A couple weeks ago I attended the Functional Range Conditioning (FRC) seminar, which focuses on training mobility. The course was a solid reminder and in some cases a perception-altering experience about human anatomy, physiology and functional movement. I’ll break down some of the components, theories and principles of FRC at a later time but for now, I want to focus on tension, a key principle in the FRC system. However, for the purpose of this post, I’ll focus on how tension can increase general strength and performance.
How can tension take your lifts next level?
Tension – not to be confused with the general bodybuilding idea of “time under tension,” which usually is referring to keep a prime mover under tension, such as the pectoral during bench press. Irradiation is rather the isometric contraction of the non-prime movers and the prime mover along with the necessary contraction to produce movement or not; it depends on the situation.
Tension is a common word for “irradiation,” is often overlooked during training. Irradiation comes from Sherrington’s Law of Irradiation which states:
A muscle working hard recruits the neighboring muscles, and if they are already part of the action, it amplifies their strength. The neural impulses emitted by the contracting muscle reach other muscles and ‘turn them on’ just as an electric current starts a motor.”
Simply put, the more motor units recruited to produce movement or reduce movement, the better neural activation to help you control the weight or load.
Example: Think about a time when you had to push a car or lift a heavy object.
How did you prepare for the push or pull of the car or whatever that heavy object was?
Did you only concentrate on using your legs (prime mover)?
Or did you create tension throughout multiple muscle groups, possibly every muscle group (irradiation)?
More than likely you used irradiation. Why? Because your primal instinct kicked in and you realized to move that car or heavy object, it would take a lot of effort (neural drive) and you called on your central nervous system to recruit all the potential strength you possessed to apply maximal force.
Incorporate irradiation in your training
If done properly, irradiation can yield some quick gains to your lifts and increase strength simply by increasing neural muscular efficiency – the ability for the central nervous system to recruit the muscle required for your desired movement when called upon. The greater efficiency you have in recruiting motor units to produce movement or resist movement, the greater your force production or strength/power application will be.
How to perform irradiation
It seems easy but easy is not simple and simple is not easy. With that said, create tension throughout the entire body.
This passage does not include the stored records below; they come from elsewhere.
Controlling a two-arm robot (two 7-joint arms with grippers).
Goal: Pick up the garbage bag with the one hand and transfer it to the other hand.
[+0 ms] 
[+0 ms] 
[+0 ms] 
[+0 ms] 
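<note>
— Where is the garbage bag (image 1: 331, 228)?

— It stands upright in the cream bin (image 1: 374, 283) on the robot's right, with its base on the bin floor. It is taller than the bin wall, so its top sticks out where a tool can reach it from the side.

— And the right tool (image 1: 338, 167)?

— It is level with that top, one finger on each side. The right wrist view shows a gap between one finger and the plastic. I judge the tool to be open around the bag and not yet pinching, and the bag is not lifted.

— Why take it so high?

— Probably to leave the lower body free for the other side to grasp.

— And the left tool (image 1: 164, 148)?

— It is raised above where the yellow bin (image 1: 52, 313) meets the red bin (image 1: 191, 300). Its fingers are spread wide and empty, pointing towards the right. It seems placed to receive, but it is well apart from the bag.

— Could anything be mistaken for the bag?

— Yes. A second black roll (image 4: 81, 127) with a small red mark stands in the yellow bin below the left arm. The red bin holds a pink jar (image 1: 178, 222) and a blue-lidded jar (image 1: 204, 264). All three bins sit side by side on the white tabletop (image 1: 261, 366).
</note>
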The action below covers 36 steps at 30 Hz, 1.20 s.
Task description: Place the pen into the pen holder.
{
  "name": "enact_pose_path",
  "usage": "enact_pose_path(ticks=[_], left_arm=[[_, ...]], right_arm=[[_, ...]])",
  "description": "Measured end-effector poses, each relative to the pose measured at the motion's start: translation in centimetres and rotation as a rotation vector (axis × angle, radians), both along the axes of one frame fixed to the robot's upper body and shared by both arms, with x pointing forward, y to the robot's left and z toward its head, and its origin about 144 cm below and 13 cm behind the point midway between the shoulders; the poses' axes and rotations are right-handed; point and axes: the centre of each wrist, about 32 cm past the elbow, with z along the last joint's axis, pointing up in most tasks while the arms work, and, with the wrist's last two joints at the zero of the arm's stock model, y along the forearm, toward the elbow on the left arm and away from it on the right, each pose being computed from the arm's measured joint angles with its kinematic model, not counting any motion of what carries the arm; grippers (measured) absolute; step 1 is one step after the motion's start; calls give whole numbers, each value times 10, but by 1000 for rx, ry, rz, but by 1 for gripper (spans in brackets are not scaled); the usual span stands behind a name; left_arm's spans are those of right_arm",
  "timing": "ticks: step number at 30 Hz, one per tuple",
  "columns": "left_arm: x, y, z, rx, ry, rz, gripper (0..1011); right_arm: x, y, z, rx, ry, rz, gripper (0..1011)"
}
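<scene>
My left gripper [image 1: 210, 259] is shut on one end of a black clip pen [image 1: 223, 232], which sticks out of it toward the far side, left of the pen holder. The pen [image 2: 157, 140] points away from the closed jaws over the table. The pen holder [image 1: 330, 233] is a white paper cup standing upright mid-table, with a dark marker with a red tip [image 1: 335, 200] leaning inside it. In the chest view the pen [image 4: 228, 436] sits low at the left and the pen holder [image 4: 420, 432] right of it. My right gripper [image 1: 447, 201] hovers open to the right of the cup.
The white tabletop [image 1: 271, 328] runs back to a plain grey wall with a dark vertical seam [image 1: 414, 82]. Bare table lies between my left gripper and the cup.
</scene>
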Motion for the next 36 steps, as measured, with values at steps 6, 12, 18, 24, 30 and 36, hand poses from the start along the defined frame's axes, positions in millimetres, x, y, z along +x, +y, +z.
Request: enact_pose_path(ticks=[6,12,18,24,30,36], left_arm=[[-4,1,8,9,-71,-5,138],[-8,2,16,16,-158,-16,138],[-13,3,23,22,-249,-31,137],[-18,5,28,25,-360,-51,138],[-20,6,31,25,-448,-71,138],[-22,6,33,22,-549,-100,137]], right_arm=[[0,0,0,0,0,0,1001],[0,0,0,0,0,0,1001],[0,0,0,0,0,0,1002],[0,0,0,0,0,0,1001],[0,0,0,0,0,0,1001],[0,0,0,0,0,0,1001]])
For example, if you’re performing standing biceps curls, you create an isometric contraction throughout your entire body; feet (ground contact), quads, glutes, abdominal complex, forearms, scapulae retracted and of course tension and controlled movement in/with the biceps.
Although the primary focus in the above example is to perform a biceps curl, the irradiation effort thorough out the body is also training the nervous system to produce activation in all muscle groups more efficiently.